- GIVEN DATA -
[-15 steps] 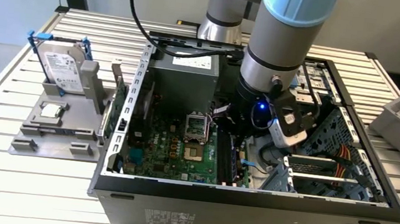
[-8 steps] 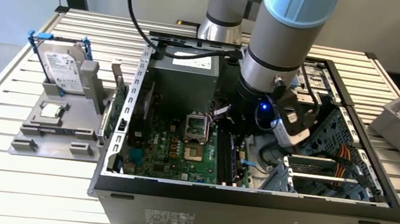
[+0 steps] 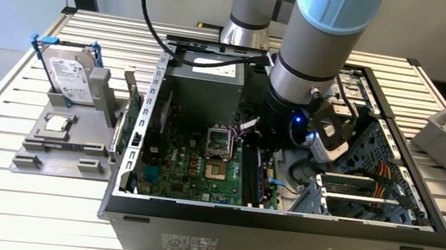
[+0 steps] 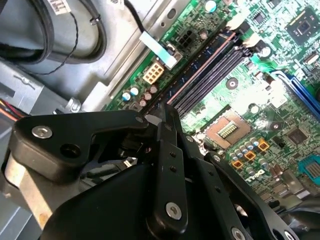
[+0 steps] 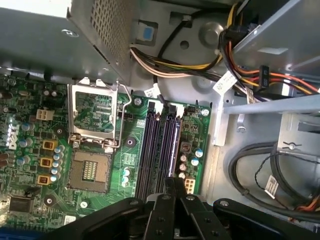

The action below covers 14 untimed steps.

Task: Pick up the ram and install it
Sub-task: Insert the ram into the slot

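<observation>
One arm I'm steering reaches straight down into the open computer case (image 3: 279, 221); gripper (image 5: 172, 187) fingers pressed together, hovering above the memory slots (image 5: 159, 150); whether they pinch the ram I cannot tell.

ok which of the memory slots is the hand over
The outermost slot, next to the row of capacitors; the hand lines up with it.
</observation>
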Each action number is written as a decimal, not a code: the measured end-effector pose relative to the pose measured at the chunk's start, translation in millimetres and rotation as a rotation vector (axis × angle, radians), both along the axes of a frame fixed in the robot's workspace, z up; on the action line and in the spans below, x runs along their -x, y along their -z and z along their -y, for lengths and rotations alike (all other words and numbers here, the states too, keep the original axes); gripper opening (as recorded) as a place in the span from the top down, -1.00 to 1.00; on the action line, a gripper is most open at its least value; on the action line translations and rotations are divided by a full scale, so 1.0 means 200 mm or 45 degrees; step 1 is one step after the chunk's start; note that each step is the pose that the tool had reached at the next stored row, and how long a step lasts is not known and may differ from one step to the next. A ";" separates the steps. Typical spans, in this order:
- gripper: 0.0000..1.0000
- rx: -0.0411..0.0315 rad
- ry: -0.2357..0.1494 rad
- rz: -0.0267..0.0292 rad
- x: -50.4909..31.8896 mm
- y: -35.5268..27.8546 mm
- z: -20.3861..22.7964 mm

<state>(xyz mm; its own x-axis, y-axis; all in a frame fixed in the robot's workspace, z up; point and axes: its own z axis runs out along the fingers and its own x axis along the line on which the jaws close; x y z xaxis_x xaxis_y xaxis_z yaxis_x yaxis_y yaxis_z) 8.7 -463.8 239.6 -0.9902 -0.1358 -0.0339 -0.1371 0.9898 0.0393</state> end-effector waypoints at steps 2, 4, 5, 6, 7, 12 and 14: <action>1.00 -0.0020 -0.025 0.0001 -0.002 0.000 0.000; 1.00 -0.0025 -0.054 0.0000 -0.002 0.000 0.000; 1.00 -0.0026 -0.072 0.0000 -0.003 0.000 0.000; 1.00 -0.0030 -0.089 0.0000 -0.003 0.000 0.000; 1.00 -0.0031 -0.105 0.0000 -0.003 0.000 0.000; 1.00 -0.0050 -0.189 -0.0001 -0.005 0.000 0.000; 1.00 -0.0060 -0.220 -0.0001 -0.005 0.000 0.000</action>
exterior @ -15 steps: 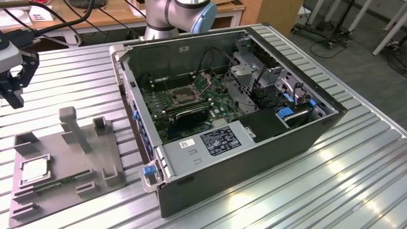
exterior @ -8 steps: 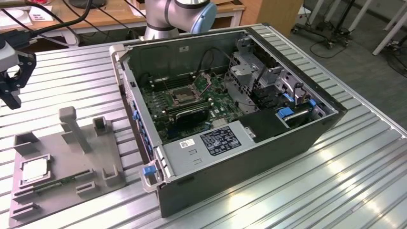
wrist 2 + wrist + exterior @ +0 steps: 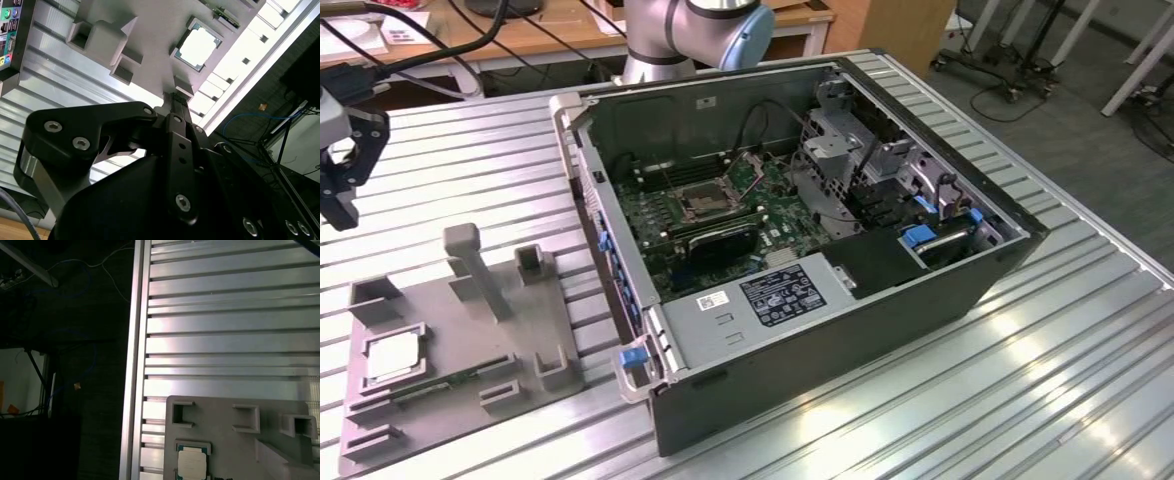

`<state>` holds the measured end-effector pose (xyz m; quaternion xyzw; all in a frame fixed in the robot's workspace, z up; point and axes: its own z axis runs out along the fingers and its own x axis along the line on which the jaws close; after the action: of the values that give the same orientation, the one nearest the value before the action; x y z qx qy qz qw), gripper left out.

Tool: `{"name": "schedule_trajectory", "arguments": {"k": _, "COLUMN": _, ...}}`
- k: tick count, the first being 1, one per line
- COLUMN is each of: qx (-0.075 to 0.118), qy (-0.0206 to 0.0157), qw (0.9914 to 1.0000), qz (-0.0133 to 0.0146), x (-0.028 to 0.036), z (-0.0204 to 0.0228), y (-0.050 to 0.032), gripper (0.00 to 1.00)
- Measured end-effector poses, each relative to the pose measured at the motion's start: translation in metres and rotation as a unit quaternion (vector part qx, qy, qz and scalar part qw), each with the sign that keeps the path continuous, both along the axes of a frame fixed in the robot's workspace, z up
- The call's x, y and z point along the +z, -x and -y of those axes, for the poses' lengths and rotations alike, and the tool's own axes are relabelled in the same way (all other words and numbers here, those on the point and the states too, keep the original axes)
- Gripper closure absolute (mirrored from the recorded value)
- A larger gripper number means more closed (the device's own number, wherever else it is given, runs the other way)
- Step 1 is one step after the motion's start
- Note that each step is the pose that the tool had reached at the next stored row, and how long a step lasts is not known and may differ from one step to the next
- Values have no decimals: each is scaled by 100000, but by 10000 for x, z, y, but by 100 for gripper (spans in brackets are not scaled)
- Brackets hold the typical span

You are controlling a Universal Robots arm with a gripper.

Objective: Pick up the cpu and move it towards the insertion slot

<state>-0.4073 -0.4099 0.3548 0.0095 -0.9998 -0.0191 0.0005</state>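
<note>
The pincer [image 3: 339, 198], released or clenched I cannot tell, is hovering at the exterior view's left, while the cpu [image 3: 394, 355] is lying flat in the grey fixture [image 3: 467, 345] on the worktop [image 3: 1067, 400], below and nearer, well apart from the insertion slot [image 3: 698, 203].

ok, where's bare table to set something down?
Bare table on the exterior view's right of the computer case, plus a narrow strip between case and gray tray. Crowded: the tray's posts and pockets, inside the case.

Silvery metal cpu [image 3: 199, 47] (faintly glossy), matt grey plastic fixture [image 3: 225, 445], ribbed shiny metal table [image 3: 225, 340]
</note>
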Motion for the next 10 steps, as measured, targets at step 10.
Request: {"name": "schedule_trajectory", "arguments": {"k": 10, "qx": 1, "qy": -1, "qw": 100000, "qz": 1, "x": -1, "z": 0, "y": 1, "gripper": 90}}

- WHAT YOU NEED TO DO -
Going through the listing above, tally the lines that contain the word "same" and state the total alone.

- RESPONSE TO THIS TASK -
2